Socially responsible investments are gaining traction with more investors looking into ETFs that track environmental, social and governance, or ESG, factors.
“It’s a branch of responsible investing, and it’s really about taking into account factors that are based around a company’s environmental, social and governance behavior and structures,” Martin Kremenstein, Head of Retirement Products and ETFs, Nuveen, said at Inside ETFs.
For example, if it’s the oil sector, an investor is looking at environmental scores and how companies do there. When it comes to technology companies, an investor is looking at data privacy or data security.
“What you’re looking to do is look for better run companies by scoring them on the ESG factors that are most relevant for their industry,” Kremenstein added.
Investors who are interested in socially responsible investments have a number of options to choose from. For example, the Nuveen ESG U.S. Aggregate Bond ETF (NUBD n/a) helps fixed-income investors pair their bond investment needs with environmental, social and governance, or ESG, principles.

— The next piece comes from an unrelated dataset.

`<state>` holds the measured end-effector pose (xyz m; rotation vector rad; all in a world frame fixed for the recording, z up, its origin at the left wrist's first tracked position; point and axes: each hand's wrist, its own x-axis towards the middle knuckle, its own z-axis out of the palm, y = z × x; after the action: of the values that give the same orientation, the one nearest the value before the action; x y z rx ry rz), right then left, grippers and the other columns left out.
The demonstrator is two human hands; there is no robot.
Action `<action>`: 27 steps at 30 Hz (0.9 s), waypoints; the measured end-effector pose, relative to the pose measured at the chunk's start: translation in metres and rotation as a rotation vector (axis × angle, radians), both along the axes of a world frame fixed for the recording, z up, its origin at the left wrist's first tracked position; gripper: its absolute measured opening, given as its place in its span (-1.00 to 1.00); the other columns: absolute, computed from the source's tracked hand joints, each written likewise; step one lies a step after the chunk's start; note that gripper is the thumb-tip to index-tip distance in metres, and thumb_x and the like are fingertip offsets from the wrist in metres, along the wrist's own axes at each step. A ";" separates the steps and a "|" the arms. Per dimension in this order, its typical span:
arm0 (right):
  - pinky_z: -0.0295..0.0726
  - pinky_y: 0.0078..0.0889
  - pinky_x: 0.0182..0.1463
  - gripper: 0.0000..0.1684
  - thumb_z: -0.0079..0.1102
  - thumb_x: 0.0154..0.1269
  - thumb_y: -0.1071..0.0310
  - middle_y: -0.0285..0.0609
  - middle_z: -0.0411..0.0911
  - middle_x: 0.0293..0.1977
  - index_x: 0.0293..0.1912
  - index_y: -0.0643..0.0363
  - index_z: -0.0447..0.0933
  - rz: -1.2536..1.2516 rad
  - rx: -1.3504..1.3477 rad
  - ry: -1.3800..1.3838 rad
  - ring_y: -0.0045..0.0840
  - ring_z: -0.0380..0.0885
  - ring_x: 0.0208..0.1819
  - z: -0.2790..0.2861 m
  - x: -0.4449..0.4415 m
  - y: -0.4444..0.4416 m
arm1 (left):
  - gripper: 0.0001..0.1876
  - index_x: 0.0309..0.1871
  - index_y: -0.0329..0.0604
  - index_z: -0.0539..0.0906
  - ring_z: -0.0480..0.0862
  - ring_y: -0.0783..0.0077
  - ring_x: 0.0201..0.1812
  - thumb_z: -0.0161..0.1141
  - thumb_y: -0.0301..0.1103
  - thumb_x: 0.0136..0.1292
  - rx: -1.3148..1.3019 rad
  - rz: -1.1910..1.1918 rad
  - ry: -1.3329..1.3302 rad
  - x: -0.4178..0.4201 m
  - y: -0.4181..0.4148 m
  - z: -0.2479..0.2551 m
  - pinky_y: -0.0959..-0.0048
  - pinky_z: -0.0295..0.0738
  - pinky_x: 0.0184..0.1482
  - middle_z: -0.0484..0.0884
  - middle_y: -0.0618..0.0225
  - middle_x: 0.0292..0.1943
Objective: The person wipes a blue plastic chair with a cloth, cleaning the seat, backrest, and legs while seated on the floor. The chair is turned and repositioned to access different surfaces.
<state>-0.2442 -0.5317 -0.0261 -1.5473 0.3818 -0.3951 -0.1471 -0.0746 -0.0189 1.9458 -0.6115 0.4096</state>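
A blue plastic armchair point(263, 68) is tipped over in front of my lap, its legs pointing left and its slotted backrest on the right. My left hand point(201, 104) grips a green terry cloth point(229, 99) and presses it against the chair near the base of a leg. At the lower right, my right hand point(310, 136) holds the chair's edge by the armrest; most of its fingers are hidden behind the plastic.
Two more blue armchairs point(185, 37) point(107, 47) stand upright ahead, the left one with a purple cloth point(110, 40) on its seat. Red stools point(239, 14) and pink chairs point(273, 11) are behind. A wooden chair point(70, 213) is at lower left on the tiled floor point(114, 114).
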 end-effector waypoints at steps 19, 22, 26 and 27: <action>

Investors can also fill out their equity portfolio with U.S. ESG-related ETFs, such as the Nuveen ESG Large-Cap Value ETF (NULV n/a), Nuveen ESG Large-Cap Growth ETF (NULG n/a), Nuveen ESG Mid-Cap Value ETF (NUMV n/a), Nuveen ESG Mid-Cap Growth ETF (NUMG n/a) and Nuveen ESG Small-Cap ETF (NUSC n/a), which screen companies of various market capitalization and asset categories for environmental, social and governance principles.
Lastly, the Nuveen ESG International Developed Markets Equity ETF (NUDM n/a) and Nuveen ESG Emerging Markets Equity ETF (NUEM n/a) also align investors’ international equity investments with their values.

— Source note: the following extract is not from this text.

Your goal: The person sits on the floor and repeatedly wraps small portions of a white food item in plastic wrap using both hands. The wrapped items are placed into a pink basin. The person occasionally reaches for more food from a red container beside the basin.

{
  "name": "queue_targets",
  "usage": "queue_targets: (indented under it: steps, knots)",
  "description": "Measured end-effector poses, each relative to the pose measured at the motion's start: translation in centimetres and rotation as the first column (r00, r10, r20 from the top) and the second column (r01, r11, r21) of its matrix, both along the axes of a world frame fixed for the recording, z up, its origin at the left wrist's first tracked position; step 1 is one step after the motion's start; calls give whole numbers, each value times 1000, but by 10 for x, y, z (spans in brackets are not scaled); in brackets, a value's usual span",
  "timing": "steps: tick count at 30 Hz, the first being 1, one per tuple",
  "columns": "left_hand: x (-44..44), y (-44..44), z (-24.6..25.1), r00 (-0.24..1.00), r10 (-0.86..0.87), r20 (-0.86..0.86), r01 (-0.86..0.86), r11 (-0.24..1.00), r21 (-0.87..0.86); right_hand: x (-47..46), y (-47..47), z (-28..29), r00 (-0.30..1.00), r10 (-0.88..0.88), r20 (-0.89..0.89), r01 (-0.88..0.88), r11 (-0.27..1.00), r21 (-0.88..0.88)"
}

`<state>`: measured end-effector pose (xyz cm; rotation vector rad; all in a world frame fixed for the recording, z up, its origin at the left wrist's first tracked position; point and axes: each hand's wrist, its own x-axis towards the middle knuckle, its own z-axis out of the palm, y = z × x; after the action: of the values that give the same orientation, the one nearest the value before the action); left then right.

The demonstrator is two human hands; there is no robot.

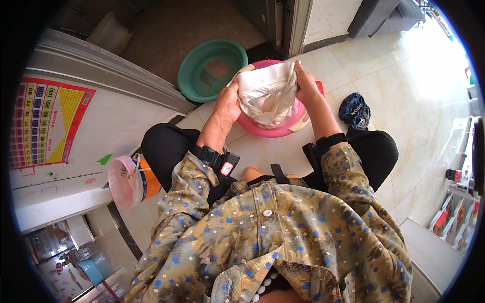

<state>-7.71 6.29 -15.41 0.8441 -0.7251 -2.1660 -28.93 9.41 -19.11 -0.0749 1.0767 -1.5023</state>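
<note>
A piece of white fabric [265, 85], perhaps a garment with a wide waistband, is stretched between my two hands. My left hand [229, 100] grips its left edge, while my right hand [305, 83] grips the right edge near the top corner. Directly beneath the cloth is a pink plastic basin [261, 131] with pale grips on its rim. The fabric sags toward the basin, and it hides most of the inside. What the basin holds cannot be made out clearly.
A green plastic basin [185, 77] sits beyond my left hand by the doorway. Dark blue bundled fabric [355, 111] lies on the tiled floor [382, 87] to the right. At my left knee stands a bucket with a pink liner [120, 181]. A number chart [53, 125] hangs on the wall.
</note>
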Motion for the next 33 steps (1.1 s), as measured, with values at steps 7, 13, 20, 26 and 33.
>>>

At Nuveen, the money manager employs a number of other ESG criteria to better target companies that exhibit socially responsible characteristics. For example, Nuveen employs an ESG rating to capture an issuer’s performance on key ESG risks relative to peers, a controversy score that captures an issuer’s exposure and response to event-driven controversies, a controversial business investment component that captures an issuer’s activity in industries that may cause significant social harm, and a low-carbon criteria that captures the carbon intensity of an issuer based on involvement in certain industries.